- **Your goal**
Where the records below show the word "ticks" in a line, please copy that line.

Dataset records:
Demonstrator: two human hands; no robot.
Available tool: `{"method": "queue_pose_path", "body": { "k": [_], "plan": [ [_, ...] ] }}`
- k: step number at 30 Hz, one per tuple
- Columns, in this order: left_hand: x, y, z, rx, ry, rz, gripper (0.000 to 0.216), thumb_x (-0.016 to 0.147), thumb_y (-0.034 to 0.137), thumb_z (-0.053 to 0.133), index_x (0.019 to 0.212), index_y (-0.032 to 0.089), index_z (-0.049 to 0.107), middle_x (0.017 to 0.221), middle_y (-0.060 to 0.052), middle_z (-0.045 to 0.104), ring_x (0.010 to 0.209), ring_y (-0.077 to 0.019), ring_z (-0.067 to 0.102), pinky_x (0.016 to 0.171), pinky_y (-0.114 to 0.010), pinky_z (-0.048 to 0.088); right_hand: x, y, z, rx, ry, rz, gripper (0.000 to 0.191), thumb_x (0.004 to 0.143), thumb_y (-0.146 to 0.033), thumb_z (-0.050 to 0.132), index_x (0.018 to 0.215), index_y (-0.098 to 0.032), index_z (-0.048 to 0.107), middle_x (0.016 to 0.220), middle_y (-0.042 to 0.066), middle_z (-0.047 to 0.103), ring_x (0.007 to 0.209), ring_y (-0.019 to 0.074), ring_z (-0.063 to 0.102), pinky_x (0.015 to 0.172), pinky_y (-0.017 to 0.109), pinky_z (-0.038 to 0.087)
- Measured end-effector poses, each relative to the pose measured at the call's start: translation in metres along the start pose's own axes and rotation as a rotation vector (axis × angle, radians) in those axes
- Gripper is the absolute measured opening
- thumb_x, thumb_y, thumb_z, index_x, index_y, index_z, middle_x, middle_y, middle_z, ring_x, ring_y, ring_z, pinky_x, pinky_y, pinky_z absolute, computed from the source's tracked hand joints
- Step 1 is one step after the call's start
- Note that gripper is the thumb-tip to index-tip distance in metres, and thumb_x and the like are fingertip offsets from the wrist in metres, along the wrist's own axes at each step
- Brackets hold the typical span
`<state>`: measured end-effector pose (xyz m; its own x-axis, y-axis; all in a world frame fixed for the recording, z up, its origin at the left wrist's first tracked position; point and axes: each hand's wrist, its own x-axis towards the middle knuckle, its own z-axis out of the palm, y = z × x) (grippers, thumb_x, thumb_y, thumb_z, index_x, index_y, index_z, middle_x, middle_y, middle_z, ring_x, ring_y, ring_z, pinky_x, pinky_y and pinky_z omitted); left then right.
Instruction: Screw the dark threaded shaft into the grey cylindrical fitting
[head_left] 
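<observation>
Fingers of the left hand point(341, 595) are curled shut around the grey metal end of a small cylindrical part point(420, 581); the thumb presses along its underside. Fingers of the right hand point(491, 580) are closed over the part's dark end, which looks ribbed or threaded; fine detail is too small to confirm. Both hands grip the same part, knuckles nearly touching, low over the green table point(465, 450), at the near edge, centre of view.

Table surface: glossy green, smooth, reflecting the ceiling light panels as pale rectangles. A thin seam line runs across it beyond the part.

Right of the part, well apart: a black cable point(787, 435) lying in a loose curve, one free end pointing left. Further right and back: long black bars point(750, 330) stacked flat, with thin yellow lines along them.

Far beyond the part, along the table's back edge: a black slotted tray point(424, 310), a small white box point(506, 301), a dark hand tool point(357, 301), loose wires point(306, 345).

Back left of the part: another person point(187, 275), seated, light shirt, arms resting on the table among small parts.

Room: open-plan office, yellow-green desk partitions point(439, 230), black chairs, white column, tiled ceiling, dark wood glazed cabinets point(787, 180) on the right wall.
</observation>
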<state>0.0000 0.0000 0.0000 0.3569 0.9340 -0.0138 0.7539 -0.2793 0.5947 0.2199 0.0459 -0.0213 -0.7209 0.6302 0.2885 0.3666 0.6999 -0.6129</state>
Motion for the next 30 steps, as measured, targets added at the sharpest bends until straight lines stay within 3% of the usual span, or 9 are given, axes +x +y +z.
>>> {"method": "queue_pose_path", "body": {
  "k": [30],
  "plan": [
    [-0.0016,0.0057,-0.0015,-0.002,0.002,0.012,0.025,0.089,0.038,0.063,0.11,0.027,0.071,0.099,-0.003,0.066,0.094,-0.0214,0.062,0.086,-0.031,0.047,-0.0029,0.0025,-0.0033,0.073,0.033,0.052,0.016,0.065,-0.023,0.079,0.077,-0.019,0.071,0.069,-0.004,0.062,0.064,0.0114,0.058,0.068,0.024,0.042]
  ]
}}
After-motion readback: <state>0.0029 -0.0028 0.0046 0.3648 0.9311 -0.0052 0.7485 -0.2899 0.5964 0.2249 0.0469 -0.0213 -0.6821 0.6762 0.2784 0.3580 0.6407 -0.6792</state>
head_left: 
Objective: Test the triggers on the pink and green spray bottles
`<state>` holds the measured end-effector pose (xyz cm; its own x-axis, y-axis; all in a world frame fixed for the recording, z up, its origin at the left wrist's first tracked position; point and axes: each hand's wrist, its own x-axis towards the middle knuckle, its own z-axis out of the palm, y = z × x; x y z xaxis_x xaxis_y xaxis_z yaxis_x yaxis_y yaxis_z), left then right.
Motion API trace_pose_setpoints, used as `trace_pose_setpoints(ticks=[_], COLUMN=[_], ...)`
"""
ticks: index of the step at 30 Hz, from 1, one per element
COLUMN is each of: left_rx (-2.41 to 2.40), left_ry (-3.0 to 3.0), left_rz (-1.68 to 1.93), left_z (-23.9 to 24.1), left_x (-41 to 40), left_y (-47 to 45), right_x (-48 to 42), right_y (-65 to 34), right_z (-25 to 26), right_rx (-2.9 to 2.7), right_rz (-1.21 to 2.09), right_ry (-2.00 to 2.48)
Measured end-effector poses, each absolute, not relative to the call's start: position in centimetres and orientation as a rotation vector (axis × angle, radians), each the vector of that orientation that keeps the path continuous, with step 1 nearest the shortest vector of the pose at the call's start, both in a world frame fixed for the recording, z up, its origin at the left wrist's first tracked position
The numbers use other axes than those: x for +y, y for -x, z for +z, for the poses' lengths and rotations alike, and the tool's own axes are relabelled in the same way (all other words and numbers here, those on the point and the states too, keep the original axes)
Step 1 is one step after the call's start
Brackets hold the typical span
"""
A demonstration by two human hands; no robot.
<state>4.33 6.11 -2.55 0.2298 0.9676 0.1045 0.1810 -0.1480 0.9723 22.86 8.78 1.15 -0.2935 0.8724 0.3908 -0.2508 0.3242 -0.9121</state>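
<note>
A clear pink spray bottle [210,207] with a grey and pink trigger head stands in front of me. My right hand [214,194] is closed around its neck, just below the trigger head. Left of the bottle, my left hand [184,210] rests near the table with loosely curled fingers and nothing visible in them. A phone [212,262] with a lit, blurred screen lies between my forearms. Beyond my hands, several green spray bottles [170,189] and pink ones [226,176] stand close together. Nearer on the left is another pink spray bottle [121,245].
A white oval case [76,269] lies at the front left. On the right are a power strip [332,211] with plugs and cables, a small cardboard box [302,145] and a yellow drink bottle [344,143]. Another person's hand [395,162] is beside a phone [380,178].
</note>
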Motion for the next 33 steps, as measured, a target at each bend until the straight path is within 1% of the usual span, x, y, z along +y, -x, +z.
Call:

- **Response to this exercise**
Motion API trace_pose_setpoints, used as `trace_pose_setpoints(ticks=[_], COLUMN=[_], ...)`
ticks: index of the step at 30 Hz, from 1, one per element

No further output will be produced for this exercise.